Reiter Petroleum Inc v The Ship ‘Sam Hawk’ [11.09.15]

In a landmark decision, the Federal Court of Australia has upheld the arrest of a vessel on the basis of a foreign maritime lien arising from the supply of bunkers.


This decision means that claims giving rise to maritime liens in other jurisdictions are now capable of establishing jurisdiction in Australia for the purpose of a vessel arrest.

Owners should expect an increase in attempts to arrest vessels in Australia.


The Sam Hawk (the vessel) was owned by SPV Sam Hawk Inc. (the owner), a Hong Kong company, and time chartered to Egyptian Bulk Carriers (the charterer). Under the charterparty, the charterer was responsible for arranging and paying for bunkers. In doing so, the charterer was not authorised to bind the vessel or owner to any contracts for necessaries (such as bunkers).

The charterer entered into a contract (the bunker supply contract) with Reiter Petroleum (Reiter) to stem bunkers in Istanbul. The bunker supply contract was subject to Canadian law. It purported to grant Reiter a contractual maritime lien over the vessel, and provided that US law was to be used to determine the existence of a maritime lien.

Reiter entered into separate arrangements for the supply of the bunkers with an intermediary company, which then coordinated the physical supply of the bunkers by Socar Marine (Socar). The owner was not involved in any of the negotiations of these arrangements, nor was it named as a party to them.

Prior to receipt of the bunkers, the owner issued notices to both Socar and the master of the bunker barge, stating that neither the owner nor the vessel were liable for payment of the bunkers (no liability notices).

The charterer failed to pay for the bunkers. Reiter commenced in rem proceedings, arresting the vessel in Albany, Western Australia.

The owner provided security under protest. It commenced proceedings before the Federal Court of Australia for the arrest to be set aside for want of jurisdiction or summarily dismissed. The owner relied on the majority decision of the Privy Council in The Halycon Isle [1981] to argue that questions as to existence of a maritime lien are procedural, and are therefore determined in accordance with the law of the forum. Consequently, as Australian law did not recognise the supply of bunkers as giving rise to a maritime lien, Reiter had failed to establish the Court’s jurisdiction under s.15 Admiralty Act 1988.

Alternatively, the owner argued that if the Court did find it had jurisdiction, any maritime lien had been extinguished or rebutted by the owner’s no liability notices (the summary judgment application). Reiter argued that the owner was bound by the bunker supply contract, by reason of the charterer’s agency or ostensible authority.


In finding that the Court had jurisdiction to consider a claim for a maritime lien for the supply of bunkers, Justice McKerracher held that The Halycon Isle “does not represent the state of law in [Australia]”.

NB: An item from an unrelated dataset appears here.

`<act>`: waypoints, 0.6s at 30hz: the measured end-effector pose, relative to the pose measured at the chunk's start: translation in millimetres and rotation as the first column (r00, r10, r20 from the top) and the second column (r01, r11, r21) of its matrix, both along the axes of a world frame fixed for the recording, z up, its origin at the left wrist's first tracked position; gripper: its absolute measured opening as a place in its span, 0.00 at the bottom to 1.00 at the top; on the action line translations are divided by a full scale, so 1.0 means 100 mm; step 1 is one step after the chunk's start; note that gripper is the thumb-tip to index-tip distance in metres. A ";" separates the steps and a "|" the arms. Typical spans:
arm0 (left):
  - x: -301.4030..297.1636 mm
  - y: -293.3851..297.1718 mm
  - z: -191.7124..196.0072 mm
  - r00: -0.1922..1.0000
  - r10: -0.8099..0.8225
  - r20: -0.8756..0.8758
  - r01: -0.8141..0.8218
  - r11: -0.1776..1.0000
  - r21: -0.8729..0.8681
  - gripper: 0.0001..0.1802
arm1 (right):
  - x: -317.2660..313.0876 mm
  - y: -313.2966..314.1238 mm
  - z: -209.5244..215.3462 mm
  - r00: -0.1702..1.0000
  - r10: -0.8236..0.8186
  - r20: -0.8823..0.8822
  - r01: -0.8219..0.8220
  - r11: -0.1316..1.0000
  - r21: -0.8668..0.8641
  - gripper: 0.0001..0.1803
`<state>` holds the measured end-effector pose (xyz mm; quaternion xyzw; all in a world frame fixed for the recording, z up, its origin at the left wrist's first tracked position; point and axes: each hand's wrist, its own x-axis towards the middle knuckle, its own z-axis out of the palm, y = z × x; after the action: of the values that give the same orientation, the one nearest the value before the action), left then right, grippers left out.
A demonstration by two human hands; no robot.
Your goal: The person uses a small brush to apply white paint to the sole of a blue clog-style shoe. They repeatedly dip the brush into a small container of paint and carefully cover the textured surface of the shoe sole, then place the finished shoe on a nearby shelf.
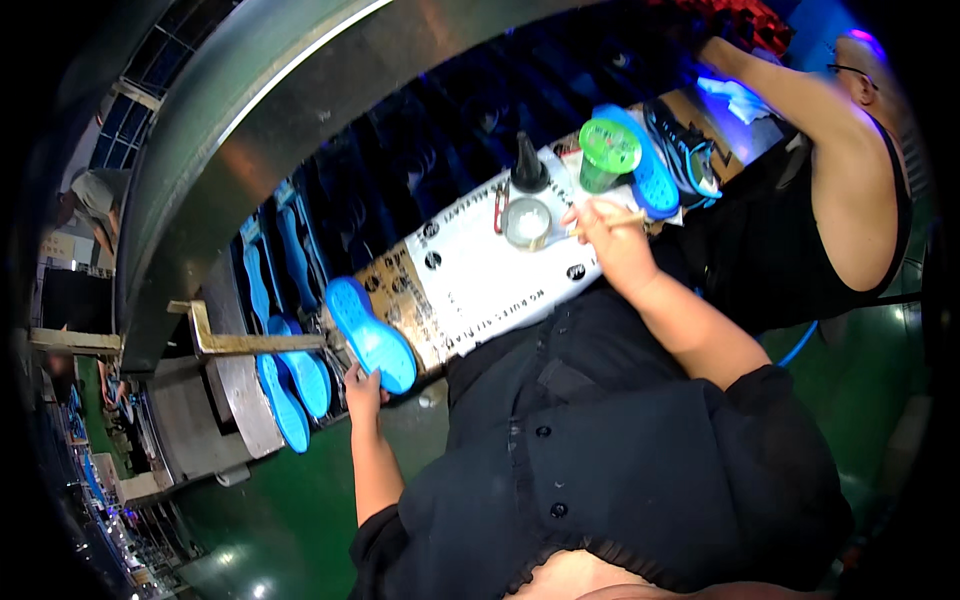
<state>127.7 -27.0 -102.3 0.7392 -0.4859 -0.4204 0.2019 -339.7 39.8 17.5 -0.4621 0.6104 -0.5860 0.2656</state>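
Note:
My left hand (pixel 365 390) grips the near end of a blue shoe sole (pixel 372 338), which lies at the left end of the work board. My right hand (pixel 612 245) is closed round the wooden handle of a small brush (pixel 592 230). The brush tip is at the rim of a small round dish (pixel 526 222) with whitish contents. Behind the dish stands a black cone-shaped bottle (pixel 529 172), with a red-handled tool (pixel 499 210) beside it. A green-lidded cup (pixel 607 152) stands just beyond my right hand.
White printed sheeting (pixel 465 300) covers part of the board. At its right end lie another blue sole (pixel 655 185) and a dark sneaker (pixel 682 150). Several blue soles (pixel 290 385) sit on the conveyor at left, near a wooden bracket (pixel 250 343). A co-worker (pixel 840 190) is close on my right.

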 end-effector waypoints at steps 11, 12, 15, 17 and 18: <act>-0.22 0.39 -0.10 0.987 0.066 -0.149 -0.083 0.990 -0.115 0.19 | -0.09 -0.58 -0.42 0.895 0.142 -0.423 -0.088 0.985 0.146 0.11; -0.25 0.43 -0.09 0.977 0.088 -0.194 -0.112 0.987 -0.112 0.19 | -0.09 -0.61 -0.46 0.885 0.140 -0.443 -0.085 0.986 0.143 0.11; -0.31 0.55 -0.08 0.919 0.197 -0.341 -0.233 0.970 -0.068 0.23 | -0.10 -0.69 -0.63 0.862 0.140 -0.487 -0.077 0.986 0.147 0.10; -0.35 0.53 -0.02 0.840 0.259 -0.477 -0.263 0.963 0.060 0.23 | -0.07 -0.69 -0.61 0.900 0.086 -0.428 -0.047 0.994 0.101 0.11; -0.39 0.50 0.02 0.792 0.292 -0.536 -0.267 0.956 0.125 0.23 | -0.07 -0.68 -0.59 0.916 0.056 -0.397 -0.027 0.996 0.079 0.12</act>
<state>89.1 23.0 -100.3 0.6550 -0.2839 -0.5903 0.3767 -346.6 -28.6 -41.1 -0.5746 0.6625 -0.4514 0.1647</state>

McKerracher J considered the significant judicial and commentators’ criticisms of the majority decision in The Halycon Isle. He held that the dissenting view of the minority should be preferred as it accorded with the substantive nature of a maritime lien as identified by the High Court of Australia in John Pfeiffer. As such, matters which relate to the existence, extent or enforceability of a party’s rights, such as the grant of a maritime lien and the right to arrest the vessel, are to be determined by the proper law of the particular circumstances, and not the law of the forum.

On the facts, this might be Canadian law (the law of the bunker supply contract), US law (the law provided for the determination of the existence of maritime liens), the law of Turkey (being the place of delivery of the bunkers) or the law of Hong Kong (being the law of the vessel’s place of registration).

McKerracher J decided he did not have to find whether the lien actually existed. He referred to the non-exhaustive definition of a maritime lien under s.15 Admiralty Act 1988, identified by Justice Allsop in The Ship “Global Peace”[2006], and was satisfied that jurisdiction had been conferred on the Court.

In respect of the summary judgment application, McKerracher J held there were triable issues raised by both parties, such that it was not appropriate to deal finally with those matters at this early stage of the proceedings.